Location: Water Quality and Ecology ResearchTitle: Characterizing organic carbon storage in experimental agricultural ditch systems in northeast Arkansas
|ISEYEMI, OLUWAYINKA - Arkansas State University|
|FARRIS, JERRY - Arkansas State University|
|GREEN, V - Arkansas State University|
|CHOI, SEO-EUN - Arkansas State University|
Submitted to: Soil Science Society of America Journal
Publication Type: Peer Reviewed Journal
Publication Acceptance Date: 12/10/2018
Publication Date: 5/1/2019
Citation: Iseyemi, O.O., Farris, J.L., Moore, M.T., Green, V.S., Locke, M.A., Choi, S. 2019. Characterizing organic carbon storage in experimental agricultural ditch systems in northeast Arkansas. Soil Science Society of America Journal. 83(3):751-760. https://doi.org/10.2136/sssaj2018.10.0370.
Interpretive Summary: With increased research emphasis on climate change and carbon sequestration in agricultural ecosystems, the current study was undertaken to attempt to quantify potential carbon storage capability of vegetated agricultural drainage ditches. Soil organic carbon and bulk density measurements were taken seasonally and spatially among replicated ditches comparing carbon sequestration of ditches with / without low-grade weirs as well as ditches with / without vegetation maintenance (i.e. mowing). Neither the presence of low-grade weirs nor vegetation maintenance had an effect on the seasonal (summer and winter) soil carbon concentrations. High pools of carbon were collected in the vegetated ditches, indicating their ability to sequester carbon in the environment. This demonstrates another positive ecosystem service provided by agricultural drainage ditches.

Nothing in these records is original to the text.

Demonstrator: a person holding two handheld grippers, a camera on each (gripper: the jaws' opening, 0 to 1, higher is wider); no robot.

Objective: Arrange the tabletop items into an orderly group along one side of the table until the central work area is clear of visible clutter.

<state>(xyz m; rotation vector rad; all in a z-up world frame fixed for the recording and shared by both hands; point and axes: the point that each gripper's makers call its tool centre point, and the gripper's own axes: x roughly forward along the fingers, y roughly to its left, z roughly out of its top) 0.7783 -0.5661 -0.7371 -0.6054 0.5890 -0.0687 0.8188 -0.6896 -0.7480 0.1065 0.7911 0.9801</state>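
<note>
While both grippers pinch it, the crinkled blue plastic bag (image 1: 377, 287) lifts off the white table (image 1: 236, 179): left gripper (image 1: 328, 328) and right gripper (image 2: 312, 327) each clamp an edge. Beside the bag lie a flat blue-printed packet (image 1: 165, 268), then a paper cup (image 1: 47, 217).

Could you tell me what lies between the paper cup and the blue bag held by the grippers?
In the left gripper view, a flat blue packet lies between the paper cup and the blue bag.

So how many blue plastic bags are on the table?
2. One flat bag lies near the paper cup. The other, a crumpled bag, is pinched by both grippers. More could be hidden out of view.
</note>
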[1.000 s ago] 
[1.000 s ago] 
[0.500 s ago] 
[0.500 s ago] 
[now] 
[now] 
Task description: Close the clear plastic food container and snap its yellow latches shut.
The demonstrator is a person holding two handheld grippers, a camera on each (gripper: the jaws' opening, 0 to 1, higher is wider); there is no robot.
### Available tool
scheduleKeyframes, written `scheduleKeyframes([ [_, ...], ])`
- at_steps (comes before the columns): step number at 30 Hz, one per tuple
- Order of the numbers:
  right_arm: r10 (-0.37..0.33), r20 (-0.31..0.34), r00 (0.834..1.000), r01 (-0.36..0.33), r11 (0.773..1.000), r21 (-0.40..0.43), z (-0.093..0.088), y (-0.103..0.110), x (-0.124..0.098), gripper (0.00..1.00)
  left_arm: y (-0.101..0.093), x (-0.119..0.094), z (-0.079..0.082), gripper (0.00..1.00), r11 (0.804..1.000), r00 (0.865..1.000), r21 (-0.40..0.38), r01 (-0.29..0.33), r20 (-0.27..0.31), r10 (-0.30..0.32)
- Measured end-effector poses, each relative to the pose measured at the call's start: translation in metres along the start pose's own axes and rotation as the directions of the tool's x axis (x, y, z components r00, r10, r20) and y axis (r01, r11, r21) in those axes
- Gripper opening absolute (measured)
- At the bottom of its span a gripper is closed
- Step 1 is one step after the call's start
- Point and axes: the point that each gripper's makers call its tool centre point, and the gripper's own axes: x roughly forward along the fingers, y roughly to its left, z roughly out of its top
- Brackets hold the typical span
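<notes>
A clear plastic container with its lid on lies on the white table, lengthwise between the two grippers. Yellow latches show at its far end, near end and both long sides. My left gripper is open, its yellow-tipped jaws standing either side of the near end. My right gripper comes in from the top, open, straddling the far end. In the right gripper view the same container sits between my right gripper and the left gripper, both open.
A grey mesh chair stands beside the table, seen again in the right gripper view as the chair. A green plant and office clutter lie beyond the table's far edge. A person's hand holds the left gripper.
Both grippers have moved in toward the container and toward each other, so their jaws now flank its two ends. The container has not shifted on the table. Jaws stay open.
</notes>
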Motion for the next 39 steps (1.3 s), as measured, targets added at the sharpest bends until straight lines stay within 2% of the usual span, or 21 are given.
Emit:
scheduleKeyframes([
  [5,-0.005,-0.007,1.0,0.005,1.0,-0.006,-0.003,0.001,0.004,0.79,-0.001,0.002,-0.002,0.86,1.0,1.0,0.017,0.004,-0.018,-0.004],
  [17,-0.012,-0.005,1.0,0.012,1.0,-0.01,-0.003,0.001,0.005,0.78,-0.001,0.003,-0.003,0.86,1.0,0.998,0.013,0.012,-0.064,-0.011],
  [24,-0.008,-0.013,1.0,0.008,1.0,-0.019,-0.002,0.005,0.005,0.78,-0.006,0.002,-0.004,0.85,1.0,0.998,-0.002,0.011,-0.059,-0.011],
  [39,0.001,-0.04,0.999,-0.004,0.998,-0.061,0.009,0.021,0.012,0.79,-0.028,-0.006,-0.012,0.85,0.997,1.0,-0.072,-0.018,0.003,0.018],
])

Technical Abstract: Agricultural drainage systems are often considered as primary wetlands within the production landscape. In addition to having definitive characteristics, these drainage systems are capable of many ecological functions, including carbon sequestration, wildlife habitat, flood control and edge of field nutrient filtration. This study investigated the potential for carbon sequestration within replicated mowed and unmowed experimental conventional and controlled (with weirs) agricultural drainage systems. The study analyzed and compared spatial and seasonal (temporal) variation in soil organic carbon concentration (g C kg-1) and organic carbon pool (kg C m-2) within 3 cm soil depth between ditch treatments. Composite soil samples were taken from five sampling points (inflow, 10 m, 30 m, 50 m and 60 m (outflow)) within each ditch treatment. Soil organic carbon concentrations were quantified through combustion of organic matter at 400 °C in a muffle furnace for 16 h using the loss on ignition (LOI) method. Soil bulk density was also determined for each ditch treatment. In both summer and winter, mean soil carbon concentration in ditches with weirs was similar to mean soil carbon concentration in ditches with no weirs (16.68 ± 0.49 g C kg-1 vs. 16.47 ± 0.46 g C kg-1 in summer; 14.47 ± 0.75 g C kg-1 vs. 16.27 ± 0.72 g C kg-1 in winter). Likewise, the average carbon content in mowed ditches was similar to that in unmowed ditches from both seasons (16.54 ± 0.52 g C kg-1 vs. 16.60 ± 0.44 g C kg-1 in summer; 16.57 ± 0.34 g C kg-1 vs. 15.37 ± 0.53 g C kg-1 in winter). Similar bulk densities (0.67 Mg m-3, on average) and organic carbon contents in ditches furnished comparable carbon pools. The mean carbon pool in ditches with weirs was similar to the mean carbon pool in ditches with no weirs (28.08 ± 0.75 kg C m-2 vs. 27.88 ± 0.68 kg C m-2 in summer; 26.44 ± 1.56 g C kg-1 vs. 30.24 ± 1.40 g C kg-1 in winter). The studied experimental drainage ditches can therefore be considered for their contributions to the carbon sink, suggesting agricultural drainage systems offer a suitable environment for carbon sequestration.